* _WORK INSTRUCTION_
Exact repetition is the task: copy every entry below.

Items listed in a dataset

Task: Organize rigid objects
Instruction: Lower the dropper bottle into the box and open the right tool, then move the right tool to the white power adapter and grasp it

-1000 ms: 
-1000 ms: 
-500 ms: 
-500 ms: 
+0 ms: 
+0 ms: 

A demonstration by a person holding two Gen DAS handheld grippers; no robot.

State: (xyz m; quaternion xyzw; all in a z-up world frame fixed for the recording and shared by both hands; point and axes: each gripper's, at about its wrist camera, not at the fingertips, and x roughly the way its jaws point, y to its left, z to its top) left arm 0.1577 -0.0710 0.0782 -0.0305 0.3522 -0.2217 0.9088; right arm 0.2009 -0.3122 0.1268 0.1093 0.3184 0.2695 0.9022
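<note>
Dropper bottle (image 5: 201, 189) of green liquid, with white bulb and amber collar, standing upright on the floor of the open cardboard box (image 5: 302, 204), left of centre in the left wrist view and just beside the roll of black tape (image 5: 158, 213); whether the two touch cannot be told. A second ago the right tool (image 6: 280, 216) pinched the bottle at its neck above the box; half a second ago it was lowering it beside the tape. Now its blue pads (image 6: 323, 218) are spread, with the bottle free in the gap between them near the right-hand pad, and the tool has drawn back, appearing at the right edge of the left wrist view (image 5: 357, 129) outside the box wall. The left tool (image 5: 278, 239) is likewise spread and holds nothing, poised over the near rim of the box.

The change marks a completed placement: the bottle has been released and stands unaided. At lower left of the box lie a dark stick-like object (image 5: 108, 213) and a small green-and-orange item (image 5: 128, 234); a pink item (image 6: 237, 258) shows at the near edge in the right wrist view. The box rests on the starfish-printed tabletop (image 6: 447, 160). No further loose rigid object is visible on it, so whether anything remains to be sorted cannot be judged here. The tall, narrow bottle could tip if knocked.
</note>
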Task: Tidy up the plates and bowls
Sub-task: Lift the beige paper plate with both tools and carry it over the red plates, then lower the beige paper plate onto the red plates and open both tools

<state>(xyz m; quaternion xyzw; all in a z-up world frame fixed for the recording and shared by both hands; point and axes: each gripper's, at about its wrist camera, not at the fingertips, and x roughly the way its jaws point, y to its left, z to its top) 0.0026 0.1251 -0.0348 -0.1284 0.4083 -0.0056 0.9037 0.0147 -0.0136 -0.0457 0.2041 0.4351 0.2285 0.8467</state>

* _SOLUTION FOR THIS TASK_
Task: Organize rigid objects
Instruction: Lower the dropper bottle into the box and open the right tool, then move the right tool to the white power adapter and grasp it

-1000 ms: 
-1000 ms: 
-500 ms: 
-500 ms: 
+0 ms: 
+0 ms: 

A demonstration by a person holding two Gen DAS handheld grippers; no robot.

State: (xyz m; quaternion xyzw; all in a z-up world frame fixed for the recording and shared by both hands; point and axes: each gripper's, at about its wrist camera, not at the fingertips, and x roughly the way its jaws point, y to its left, z to its top) left arm 0.1577 -0.0710 0.0782 -0.0305 0.3522 -0.2217 0.9088; right arm 0.2009 -0.3122 0.1268 0.1093 0.3184 0.2695 0.9022
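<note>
Dropper bottle (image 5: 201, 189) of green liquid, with white bulb and amber collar, standing upright on the floor of the open cardboard box (image 5: 302, 204), left of centre in the left wrist view and just beside the roll of black tape (image 5: 158, 213); whether the two touch cannot be told. A second ago the right tool (image 6: 280, 216) pinched the bottle at its neck above the box; half a second ago it was lowering it beside the tape. Now its blue pads (image 6: 323, 218) are spread, with the bottle free in the gap between them near the right-hand pad, and the tool has drawn back, appearing at the right edge of the left wrist view (image 5: 357, 129) outside the box wall. The left tool (image 5: 278, 239) is likewise spread and holds nothing, poised over the near rim of the box.

The change marks a completed placement: the bottle has been released and stands unaided. At lower left of the box lie a dark stick-like object (image 5: 108, 213) and a small green-and-orange item (image 5: 128, 234); a pink item (image 6: 237, 258) shows at the near edge in the right wrist view. The box rests on the starfish-printed tabletop (image 6: 447, 160). No further loose rigid object is visible on it, so whether anything remains to be sorted cannot be judged here. The tall, narrow bottle could tip if knocked.
</note>
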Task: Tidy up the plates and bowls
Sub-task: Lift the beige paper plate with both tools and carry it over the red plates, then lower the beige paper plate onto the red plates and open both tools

<state>(xyz m; quaternion xyzw; all in a z-up world frame fixed for the recording and shared by both hands; point and axes: each gripper's, at about its wrist camera, not at the fingertips, and x roughly the way its jaws point, y to its left, z to its top) 0.0026 0.1251 -0.0348 -0.1284 0.4083 -0.0056 0.9037 0.0147 -0.0136 -0.0457 0.2041 0.4351 0.2285 0.8467</state>

The exercise output is complete.